**Problem details**
Wherever a line in the records contains the word "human", return that line.

**Extracted records**
· · ·
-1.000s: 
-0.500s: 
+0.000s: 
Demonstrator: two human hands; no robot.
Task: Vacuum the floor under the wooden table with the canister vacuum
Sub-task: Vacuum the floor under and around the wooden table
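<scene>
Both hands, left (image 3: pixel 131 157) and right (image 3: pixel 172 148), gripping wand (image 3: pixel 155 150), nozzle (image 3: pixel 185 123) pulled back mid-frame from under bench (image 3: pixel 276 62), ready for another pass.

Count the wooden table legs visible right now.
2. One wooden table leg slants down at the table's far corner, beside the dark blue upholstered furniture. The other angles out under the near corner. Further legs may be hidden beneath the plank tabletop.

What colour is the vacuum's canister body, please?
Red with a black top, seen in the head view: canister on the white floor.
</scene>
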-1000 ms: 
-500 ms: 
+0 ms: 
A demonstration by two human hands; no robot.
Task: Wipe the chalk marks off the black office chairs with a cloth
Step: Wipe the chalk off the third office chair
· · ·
**Solution**
Demonstrator: two human hands; no robot.
A demonstration by two human hands; no robot.

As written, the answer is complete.